Yassine Khaled
Visual Artist
A Territory Under MaMa, 2017
A Territory Under MaMa evokes questions about balance, spirituality and power relations. The works refer to the vague balance of institutional and political power while they resonate with the exhibition space; all the works merge into the exhibition walls. A Territory Under MaMa explores the impressions of measure and power dimensions with a playful touch that resonates with the current events.
The work called Trump creates a vision of a huge paper airplane that leans on an egg. This sculpture speaks about contemplation and the keeping balance, through a gesture which may seem natural, but actually stresses the nerves in concentration. Pivotal in the work is the egg, it is placed in the centre of the pressure created by the airplane. The egg
has a connection to religion as a symbol of the empty tomb of Christ and also as a traditional symbol of fertility and rebirth. The central idea of the work, the attempt to balance the giant and heavy ”paper airplane” by placing it to lean on something unstable as an egg, has a strong connection with our time and politics.
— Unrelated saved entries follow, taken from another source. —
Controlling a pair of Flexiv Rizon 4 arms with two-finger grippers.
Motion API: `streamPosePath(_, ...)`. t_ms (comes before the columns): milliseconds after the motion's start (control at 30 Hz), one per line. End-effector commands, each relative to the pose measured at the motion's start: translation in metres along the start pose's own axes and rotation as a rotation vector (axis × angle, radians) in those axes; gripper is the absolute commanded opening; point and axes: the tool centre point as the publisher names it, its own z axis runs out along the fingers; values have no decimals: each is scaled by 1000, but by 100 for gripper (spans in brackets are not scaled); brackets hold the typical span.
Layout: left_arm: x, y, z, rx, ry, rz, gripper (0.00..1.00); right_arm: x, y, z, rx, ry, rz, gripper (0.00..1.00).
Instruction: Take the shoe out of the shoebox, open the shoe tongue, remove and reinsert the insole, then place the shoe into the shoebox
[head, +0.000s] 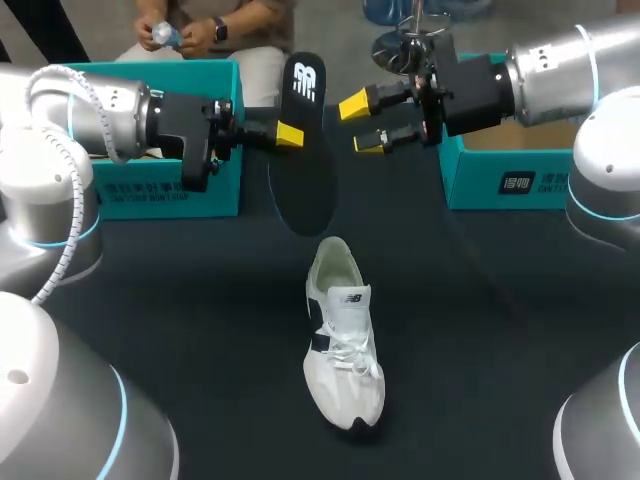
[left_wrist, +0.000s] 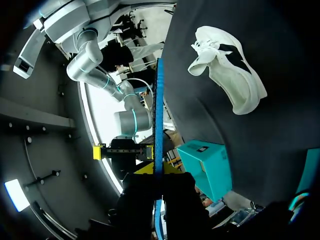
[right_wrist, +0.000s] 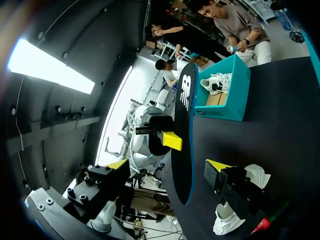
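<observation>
My left end effector (head: 285, 133) is clamped on the black insole (head: 303, 170), holding it upright above the worktop (head: 180, 300). My right end effector (head: 362, 124) is wide open and empty, just beside the insole. The white shoe (head: 342, 330) lies mid-worktop, sole down.

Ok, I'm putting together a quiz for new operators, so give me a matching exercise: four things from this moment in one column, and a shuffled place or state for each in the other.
Column one:
1. insole
2. shoe
3. left gripper
4. right gripper

Column two:
A. lies on the table
B. open, holding nothing
C. held upright in the air
D. shut on the insole

Pairs: 1-C, 2-A, 3-D, 4-B
</observation>
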Motion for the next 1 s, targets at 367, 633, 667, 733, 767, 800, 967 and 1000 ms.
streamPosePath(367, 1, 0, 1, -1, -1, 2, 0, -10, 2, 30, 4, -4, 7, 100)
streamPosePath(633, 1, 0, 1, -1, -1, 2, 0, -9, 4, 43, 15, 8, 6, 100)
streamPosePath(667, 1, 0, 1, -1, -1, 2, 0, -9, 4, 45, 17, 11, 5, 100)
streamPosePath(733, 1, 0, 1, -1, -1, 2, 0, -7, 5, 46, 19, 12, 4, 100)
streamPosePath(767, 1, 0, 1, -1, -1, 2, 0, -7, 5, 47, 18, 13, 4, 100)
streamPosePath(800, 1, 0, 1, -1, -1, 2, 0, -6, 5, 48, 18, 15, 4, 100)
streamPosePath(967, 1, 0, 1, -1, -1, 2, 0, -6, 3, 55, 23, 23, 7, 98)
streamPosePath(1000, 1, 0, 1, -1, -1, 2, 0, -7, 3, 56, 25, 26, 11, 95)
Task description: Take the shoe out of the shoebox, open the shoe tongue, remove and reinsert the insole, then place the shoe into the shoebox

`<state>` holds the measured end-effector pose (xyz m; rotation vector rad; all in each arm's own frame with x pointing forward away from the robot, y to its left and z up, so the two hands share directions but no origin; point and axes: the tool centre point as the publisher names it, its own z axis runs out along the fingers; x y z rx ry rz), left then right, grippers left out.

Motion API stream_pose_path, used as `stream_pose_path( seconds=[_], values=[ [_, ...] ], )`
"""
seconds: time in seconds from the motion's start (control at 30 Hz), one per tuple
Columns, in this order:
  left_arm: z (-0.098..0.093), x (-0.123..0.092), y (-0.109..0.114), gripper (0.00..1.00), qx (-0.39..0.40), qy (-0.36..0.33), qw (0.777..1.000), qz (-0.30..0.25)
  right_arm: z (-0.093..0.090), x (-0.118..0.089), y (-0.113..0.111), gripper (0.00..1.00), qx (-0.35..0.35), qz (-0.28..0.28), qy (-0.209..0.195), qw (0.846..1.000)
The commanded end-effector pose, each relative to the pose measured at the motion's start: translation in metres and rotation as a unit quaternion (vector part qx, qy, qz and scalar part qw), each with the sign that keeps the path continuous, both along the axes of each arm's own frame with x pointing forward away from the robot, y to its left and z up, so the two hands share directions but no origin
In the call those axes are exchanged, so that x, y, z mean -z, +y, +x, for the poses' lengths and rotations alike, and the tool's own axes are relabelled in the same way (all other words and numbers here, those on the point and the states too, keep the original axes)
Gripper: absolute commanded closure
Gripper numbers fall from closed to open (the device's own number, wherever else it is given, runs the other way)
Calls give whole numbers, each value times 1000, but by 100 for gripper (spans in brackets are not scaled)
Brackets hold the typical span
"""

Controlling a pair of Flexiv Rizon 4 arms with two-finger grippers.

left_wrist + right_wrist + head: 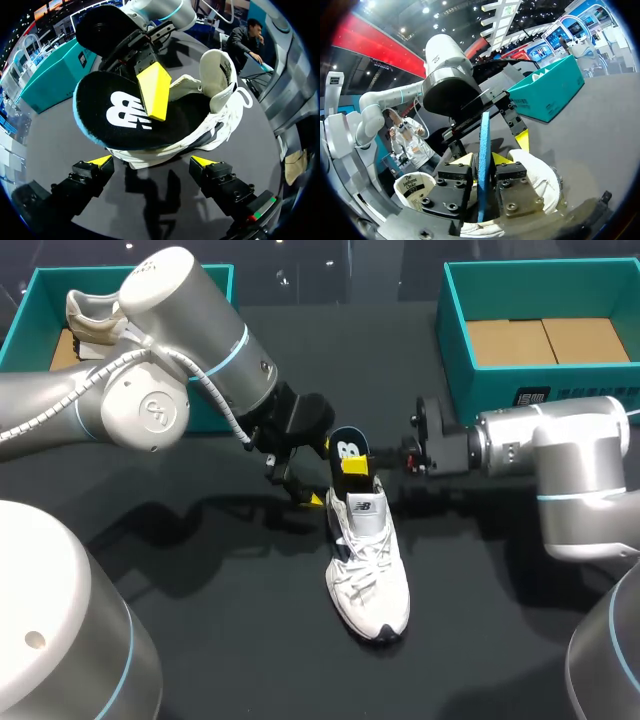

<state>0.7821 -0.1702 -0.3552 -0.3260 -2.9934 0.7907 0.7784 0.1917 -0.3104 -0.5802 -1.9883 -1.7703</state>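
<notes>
Jaws of the right gripper (483, 160) pinch the insole (115, 115), half inside the shoe (370, 570) on the table (200, 620); the left gripper (151, 161) stands wide open, empty, just behind the heel. Keep the insole in line with the shoe, and brace the heel against skidding.

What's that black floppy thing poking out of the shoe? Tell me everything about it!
It's the insole: black top with a white logo, light blue foam-looking edge. Its front is tucked inside the white sneaker, and its heel end sticks up out of the opening, tilted. The right gripper pinches that raised end between its yellow-tipped fingers. The left gripper is open nearby, not touching it.
</notes>
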Motion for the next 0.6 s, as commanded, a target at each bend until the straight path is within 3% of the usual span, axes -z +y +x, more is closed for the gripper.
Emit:
stream_pose_path(
  seconds=[0.03, 0.4, 0.6],
  values=[
    [0, 0, 0, 0, 0, 0, 1000, 0, 6, 6, 5, 100, 0, -2, 8, 1000],
    [0, 0, 0, 0, 0, 0, 1000, 0, -11, 37, -15, 100, 44, -17, 73, 996],
    [0, 0, 0, 0, 0, 0, 1000, 0, -23, 43, -16, 100, 50, -28, 98, 994]
  ],
)
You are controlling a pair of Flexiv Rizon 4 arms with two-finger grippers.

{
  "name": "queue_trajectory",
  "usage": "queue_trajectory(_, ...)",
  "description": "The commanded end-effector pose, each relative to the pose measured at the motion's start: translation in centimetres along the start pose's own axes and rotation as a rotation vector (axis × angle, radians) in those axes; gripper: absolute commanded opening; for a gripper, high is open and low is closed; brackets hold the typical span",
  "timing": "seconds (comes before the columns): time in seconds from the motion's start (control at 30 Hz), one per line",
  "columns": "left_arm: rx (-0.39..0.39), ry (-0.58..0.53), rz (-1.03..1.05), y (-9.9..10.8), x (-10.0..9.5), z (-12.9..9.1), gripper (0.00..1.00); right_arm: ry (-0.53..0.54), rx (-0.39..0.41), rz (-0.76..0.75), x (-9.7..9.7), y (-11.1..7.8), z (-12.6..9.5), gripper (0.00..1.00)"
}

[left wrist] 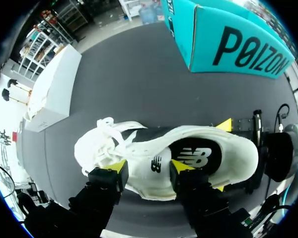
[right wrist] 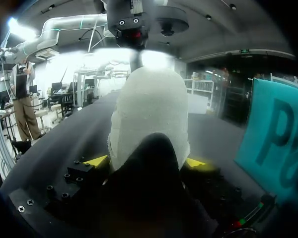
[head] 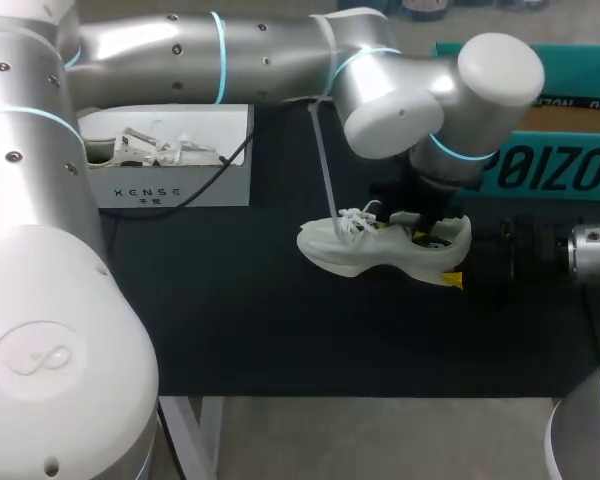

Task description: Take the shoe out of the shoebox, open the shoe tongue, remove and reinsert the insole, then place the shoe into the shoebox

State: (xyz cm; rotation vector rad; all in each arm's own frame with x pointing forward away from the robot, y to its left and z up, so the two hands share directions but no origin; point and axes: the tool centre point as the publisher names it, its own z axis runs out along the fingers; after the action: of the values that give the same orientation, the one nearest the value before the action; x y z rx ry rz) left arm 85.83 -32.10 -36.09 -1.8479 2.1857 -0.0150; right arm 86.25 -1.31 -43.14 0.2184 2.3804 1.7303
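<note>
Okay, so the black counter (head: 280, 330) carries it all. The white shoe (head: 365, 250) is out in the middle of it, on its sole side, though I can't tell if the sole actually touches down. The teal shoebox (head: 550, 170) stands behind the shoe's heel end, well apart. A white box (head: 170, 185) sits far off past the shoe's toe. The dark insole (left wrist: 196, 156) shows in the shoe's opening. My right pincer (right wrist: 146, 161) is clamped on the shoe's heel, one finger each side. My left pincer (left wrist: 150, 166) hangs over the shoe's near side, fingers spread wide and squeezing nothing.
</note>
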Motion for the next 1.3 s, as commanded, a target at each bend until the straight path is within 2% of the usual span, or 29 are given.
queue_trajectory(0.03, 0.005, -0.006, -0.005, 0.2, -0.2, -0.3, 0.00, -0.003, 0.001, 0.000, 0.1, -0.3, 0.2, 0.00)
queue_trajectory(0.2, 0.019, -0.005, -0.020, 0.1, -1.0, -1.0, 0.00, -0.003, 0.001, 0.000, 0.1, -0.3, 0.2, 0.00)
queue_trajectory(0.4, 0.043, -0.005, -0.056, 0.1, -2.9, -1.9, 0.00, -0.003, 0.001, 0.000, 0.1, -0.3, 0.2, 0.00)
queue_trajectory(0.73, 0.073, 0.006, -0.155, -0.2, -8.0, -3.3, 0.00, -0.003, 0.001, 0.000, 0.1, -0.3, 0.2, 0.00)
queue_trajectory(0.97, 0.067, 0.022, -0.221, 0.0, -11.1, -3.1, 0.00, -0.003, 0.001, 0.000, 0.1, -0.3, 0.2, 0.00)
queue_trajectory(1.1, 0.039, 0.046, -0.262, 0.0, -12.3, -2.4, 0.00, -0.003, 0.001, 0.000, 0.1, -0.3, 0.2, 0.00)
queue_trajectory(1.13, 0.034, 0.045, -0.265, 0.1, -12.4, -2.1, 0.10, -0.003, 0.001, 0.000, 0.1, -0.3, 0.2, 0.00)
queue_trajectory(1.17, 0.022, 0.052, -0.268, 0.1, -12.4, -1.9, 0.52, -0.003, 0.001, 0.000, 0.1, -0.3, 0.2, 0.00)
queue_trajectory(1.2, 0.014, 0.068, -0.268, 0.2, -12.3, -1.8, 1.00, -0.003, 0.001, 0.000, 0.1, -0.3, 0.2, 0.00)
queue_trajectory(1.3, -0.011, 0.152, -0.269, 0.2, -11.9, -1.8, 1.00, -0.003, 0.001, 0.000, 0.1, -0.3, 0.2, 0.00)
Leaking Corner creates an effect that pervades the whole space. I placed wads of Good Zero -bills, a series which I designed already in 2009, ”behind a wall”. The composition of the work creates an illusion where the wads look like they are coming from a space behind the broken wall. Leaking Corner alludes to the financial crisis and the fast
movements of virtual money.
Paradise Without Trees is my interpretation of Leonardo da Vinci’s St. John the Baptist. It is a direct drawing on the wall and connects with spirituality and the history of art.
The installation Love Me opens up psychological questions with physical experiences. It explores the perspectives of everyday life, and enlightens the viewers by making them to participate in the spatial and the visual dimensions of the artwork. The visuality and the meaning of the installation become complete with the experience of the viewers.
Love Me aims to break up boundaries between viewers and the installation, and to transmit a clear image to the spectators that they can engage with. It creates an experience where a sense of reality changes to a sense of having a dream. The viewers can visit a reconstruction of a dream, even if the dream doesn’t necessarily give any concept of dreams but of reality itself. When experiencing the installation, everything there seems to instantly grasp on your consciousness, and thus create a feeling that you are inside some reality.
The combination of a sculpture and installation also creates a surrealistic vision of Statue of Eirene, the Goddess of Peace, carrying a child with her left arm — Plutus, the god of wealth from ancient Greek religion and myth. The original statue of Cephisodotus the Elder is an allegory for Plutus prospering under the protection of Peace; it once constituted a public appeal to good sense.